I woke up to a power cut yesterday. Thick fog and an eerie silence, very calm… the first really windless day. Everything was dampened by the fog; sand, sounds, colours, smells. I went down to the beach, big waves, flood tide – it was wonderful – only being able to see quite close things – no “view” out to sea. It felt very intimate as though I was isolated in my own little bubble. I decided to take canvases onto the beach, a rare opportunity to use them outside without having to weigh them down with rocks. Beautiful subtle greys and greens, this was all about sound and movement, huge waves pounding the rocks. Very exciting, a real thrill to paint in my own little world… I worked on several paintings and my brain seemed to wake up.

Wave, Oil On Board, Alison Critchlow
Wave, Oil On Board, A Critchlow

Fascinating how the fog not only changed the colour palette of these paintings but by obscuring the view made me use my other senses more, and respond to the movements and sounds with the paint.  I lost track of the day completely…it felt like a very special, private, ageless moment where time stood still…as though all this grey mist had made anything possible…ironic that a fog had brought so much clarity. I started to realise that it is the rhythm and movement created by the action of the tides on these rocks which is of interest, not just capturing a momentary crash of water, but somehow distilling this, getting the underlying rhythm.

Big Sea, Oil On Canvas, Alison Critchlow
Big Sea, Oil On Canvas, A Critchlow

Lots of ideas emerging about time and motion and how these things can be noted down.

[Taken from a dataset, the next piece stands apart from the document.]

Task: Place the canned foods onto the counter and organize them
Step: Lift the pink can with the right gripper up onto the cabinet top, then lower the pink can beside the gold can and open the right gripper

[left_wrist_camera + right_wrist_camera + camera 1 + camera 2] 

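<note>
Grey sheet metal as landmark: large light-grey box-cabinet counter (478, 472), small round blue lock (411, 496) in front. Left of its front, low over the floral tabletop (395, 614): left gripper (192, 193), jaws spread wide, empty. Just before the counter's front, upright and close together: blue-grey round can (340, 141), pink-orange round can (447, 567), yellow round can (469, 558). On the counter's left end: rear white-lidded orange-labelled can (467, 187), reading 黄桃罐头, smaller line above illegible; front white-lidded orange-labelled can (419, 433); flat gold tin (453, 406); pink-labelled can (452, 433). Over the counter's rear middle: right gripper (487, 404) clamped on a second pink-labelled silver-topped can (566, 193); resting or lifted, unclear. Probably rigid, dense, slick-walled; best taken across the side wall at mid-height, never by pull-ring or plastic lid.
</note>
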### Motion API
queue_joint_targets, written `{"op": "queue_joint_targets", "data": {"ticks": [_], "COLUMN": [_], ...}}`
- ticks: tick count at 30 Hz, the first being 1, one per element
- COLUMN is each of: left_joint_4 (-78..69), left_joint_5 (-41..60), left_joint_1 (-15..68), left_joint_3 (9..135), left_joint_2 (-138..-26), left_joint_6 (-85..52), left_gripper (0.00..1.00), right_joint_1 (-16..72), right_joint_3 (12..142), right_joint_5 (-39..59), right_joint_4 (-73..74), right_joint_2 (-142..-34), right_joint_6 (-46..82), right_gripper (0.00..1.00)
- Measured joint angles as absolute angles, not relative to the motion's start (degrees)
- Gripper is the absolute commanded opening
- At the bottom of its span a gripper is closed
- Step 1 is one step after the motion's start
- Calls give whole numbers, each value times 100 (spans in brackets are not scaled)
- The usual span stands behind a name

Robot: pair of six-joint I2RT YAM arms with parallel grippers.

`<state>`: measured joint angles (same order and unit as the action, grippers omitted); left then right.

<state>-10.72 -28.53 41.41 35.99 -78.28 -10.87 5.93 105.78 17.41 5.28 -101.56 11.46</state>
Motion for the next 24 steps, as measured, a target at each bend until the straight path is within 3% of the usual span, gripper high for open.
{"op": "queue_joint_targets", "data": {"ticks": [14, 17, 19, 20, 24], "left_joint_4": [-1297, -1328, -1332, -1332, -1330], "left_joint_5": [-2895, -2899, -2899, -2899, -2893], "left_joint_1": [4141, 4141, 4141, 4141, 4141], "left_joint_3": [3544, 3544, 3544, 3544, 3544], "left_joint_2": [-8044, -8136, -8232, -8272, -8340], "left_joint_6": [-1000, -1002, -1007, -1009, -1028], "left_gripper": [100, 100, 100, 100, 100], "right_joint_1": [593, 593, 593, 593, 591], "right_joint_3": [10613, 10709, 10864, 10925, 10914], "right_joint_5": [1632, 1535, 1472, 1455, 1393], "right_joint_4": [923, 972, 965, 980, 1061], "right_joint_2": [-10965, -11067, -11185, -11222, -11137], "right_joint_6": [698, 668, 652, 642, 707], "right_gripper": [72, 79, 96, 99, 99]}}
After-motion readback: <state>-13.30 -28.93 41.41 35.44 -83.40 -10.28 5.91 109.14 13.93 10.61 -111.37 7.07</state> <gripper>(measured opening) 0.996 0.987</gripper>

Thinking of passages of paint being reminiscent of a phrase in music… all about harmony and discord, balance and flow… also thinking about using multiple panels to create larger work. I am starting to envisage large canvases once I get home with big passages of paint and realising that I need to absorb as much as I can about this experience.With that in mind I have been looking in more detail at the rocks.

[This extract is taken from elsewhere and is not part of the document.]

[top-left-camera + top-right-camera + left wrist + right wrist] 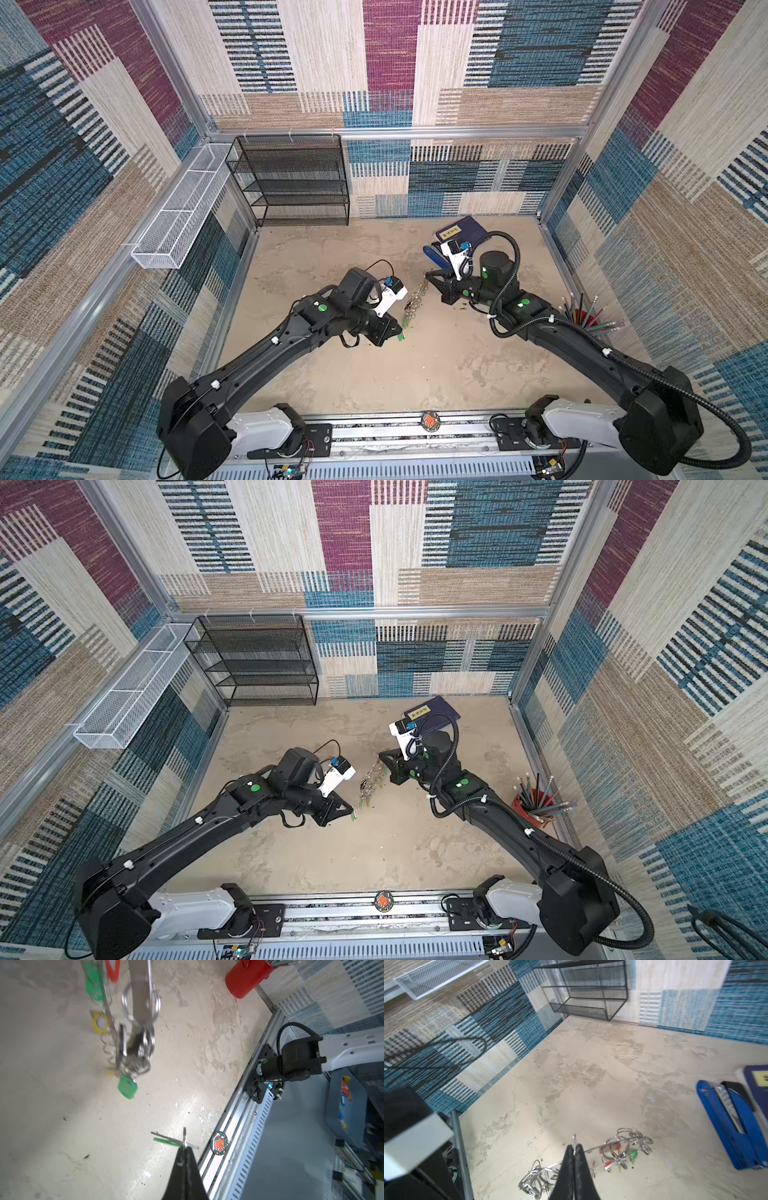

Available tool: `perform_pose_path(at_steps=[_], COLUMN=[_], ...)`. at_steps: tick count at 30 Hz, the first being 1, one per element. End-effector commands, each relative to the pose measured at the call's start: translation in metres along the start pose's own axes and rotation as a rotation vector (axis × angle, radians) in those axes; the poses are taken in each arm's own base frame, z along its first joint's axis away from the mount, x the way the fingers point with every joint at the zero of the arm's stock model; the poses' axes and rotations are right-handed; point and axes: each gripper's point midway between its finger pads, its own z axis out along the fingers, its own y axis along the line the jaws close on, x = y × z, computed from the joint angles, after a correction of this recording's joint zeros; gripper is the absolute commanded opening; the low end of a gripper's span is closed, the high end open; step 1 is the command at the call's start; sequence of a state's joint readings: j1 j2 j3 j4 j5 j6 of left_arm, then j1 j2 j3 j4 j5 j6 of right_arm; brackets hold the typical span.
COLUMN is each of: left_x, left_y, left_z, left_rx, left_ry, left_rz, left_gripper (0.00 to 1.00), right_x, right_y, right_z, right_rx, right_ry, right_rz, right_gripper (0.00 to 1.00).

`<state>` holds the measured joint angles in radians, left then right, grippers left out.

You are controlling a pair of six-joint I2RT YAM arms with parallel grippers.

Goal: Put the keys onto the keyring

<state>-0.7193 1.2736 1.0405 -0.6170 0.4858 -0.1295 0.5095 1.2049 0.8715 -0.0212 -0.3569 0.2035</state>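
Front rail: round badge [430, 420], not in play.

Mid-counter [374, 374], L side: left gripper [185, 1148] is pinched fully shut on the green-tag key [166, 1140], held clear of the counter. Tag is edge-on to the wrist cam, blade sticks out the other side. In both top views the key sits just beside the low end of the keyring; touching or not, can't tell.

Next out: keyring [415, 297] is lifted and hangs tilted betw. the two grippers. Grey disc, with split rings and green/yellow/red tags round the rim; blurred in L wrist view. Right gripper [574, 1148] is closed tight on one thin split ring at the upper rim, so the whole thing dangles from that pinch.

Black-tag key: can't find it. Maybe among the rings, too small to tell.

Step in hand, my read: thread the key onto a free split ring. To do it well:
- R arm holds steady and lets any swing die.
- L arm brings the key's hole to a ring's open end, not its middle.
- Approach slow, along the ring's curve.
- Keep the pinch off the hole.

Risk: ring slips fr. R pinch and the keyring drops.

Far: blue stapler [733, 1126] and navy book [461, 228] behind R arm. Red pencil cup [582, 320] by R wall. Black mesh rack [291, 178] and white wire basket [178, 216] back-left.
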Motion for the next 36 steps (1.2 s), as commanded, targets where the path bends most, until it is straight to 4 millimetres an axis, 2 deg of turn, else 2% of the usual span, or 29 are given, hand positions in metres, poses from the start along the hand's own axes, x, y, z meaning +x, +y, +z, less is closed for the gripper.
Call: perform_pose_path(at_steps=[1,10,21,24,28,36], left_x=[0.004,0.032,0.076,0.08,0.077,0.074], left_y=[-0.015,-0.016,0.033,0.05,0.075,0.103], left_z=[0.018,0.082,0.127,0.131,0.126,0.116], left_rx=[0.147,0.258,0.119,0.078,-0.011,-0.093], left_ry=[0.03,0.234,0.474,0.489,0.485,0.519], left_rz=[-0.049,-0.142,-0.241,-0.265,-0.282,-0.299], left_gripper=[0.0,0.0,0.0,0.0,0.0,0.0], right_x=[-0.016,-0.011,-0.005,-0.004,-0.004,-0.001], right_y=[-0.014,-0.03,-0.026,-0.028,-0.033,-0.033], right_z=[-0.011,-0.027,-0.032,-0.034,-0.036,-0.034], right_rx=[0.071,0.123,0.104,0.111,0.126,0.109], right_ry=[-0.075,-0.091,-0.092,-0.093,-0.095,-0.093], right_rz=[0.044,0.072,0.061,0.057,0.059,0.065], right_gripper=[0.0,0.0,0.0,0.0,0.0,0.0])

One of the many wonderful people I have met here is a geologist who is able to explain, in layman’s terms a bit about  the formation of this landscape. Fascinating and slightly mind bending! It is phenomenal to look through his magnifier at the structure of these rocks, like taking a walk on the surface of another planet… and incredible how every detail is a mirror of the larger landscape in microcosmic form. It also made me think about time and notation… how these rocks hold a silent record of their creation if we are able to read it.A few more sketchbook pages…my way of transporting myself back to Iona!

I have been staying in the Shepherd’s hut which is just up the hill a little way from the hostel. I love it ! I have become used to its quirks and gentle rocking… a bit like being in a boat, it is a haven which seems to encourage peace and clear thinking.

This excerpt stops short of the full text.